## PROBLEM
Look below for the line containing "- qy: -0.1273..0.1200"; from there, print each line exactly up to and including the line containing "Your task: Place", and stop.

*** SUPPLIED INFORMATION ***

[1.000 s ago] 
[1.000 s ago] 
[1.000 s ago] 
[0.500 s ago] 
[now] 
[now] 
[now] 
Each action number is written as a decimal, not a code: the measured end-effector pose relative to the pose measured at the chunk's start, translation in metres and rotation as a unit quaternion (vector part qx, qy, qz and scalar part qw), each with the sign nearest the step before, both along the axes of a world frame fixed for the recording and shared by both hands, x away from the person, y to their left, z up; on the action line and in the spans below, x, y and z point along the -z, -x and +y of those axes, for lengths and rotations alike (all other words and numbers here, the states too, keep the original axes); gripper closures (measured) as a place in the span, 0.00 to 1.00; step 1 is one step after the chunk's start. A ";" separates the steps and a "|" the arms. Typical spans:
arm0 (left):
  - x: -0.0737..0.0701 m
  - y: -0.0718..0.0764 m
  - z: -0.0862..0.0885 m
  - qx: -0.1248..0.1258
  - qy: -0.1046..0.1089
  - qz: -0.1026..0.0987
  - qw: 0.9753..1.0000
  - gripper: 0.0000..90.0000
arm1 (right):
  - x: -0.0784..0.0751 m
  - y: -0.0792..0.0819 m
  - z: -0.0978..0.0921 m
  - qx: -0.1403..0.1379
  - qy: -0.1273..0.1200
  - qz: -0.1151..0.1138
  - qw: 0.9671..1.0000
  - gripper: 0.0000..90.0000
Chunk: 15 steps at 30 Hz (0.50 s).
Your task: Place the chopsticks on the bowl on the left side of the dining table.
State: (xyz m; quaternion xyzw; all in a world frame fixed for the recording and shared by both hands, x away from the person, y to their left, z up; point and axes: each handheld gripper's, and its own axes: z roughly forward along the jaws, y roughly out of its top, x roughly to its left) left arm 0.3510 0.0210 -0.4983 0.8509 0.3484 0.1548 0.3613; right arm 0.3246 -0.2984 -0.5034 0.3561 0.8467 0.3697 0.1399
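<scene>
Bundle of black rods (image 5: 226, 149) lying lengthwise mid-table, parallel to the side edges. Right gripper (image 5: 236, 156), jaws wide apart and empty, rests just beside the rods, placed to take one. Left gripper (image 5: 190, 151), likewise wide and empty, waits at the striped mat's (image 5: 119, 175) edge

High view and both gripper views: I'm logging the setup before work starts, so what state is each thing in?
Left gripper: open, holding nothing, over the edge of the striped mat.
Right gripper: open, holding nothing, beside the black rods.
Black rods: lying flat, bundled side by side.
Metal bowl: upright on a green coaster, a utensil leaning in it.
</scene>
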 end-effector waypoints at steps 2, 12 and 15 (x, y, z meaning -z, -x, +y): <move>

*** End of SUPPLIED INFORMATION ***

## EXERCISE RESULT
  - qy: -0.1273..0.1200
  - qz: -0.1151..0.1138
  - qw: 0.9671..1.0000
  - gripper: 0.0000..90.0000
Chunk: 15 steps at 30 Hz (0.50 s).
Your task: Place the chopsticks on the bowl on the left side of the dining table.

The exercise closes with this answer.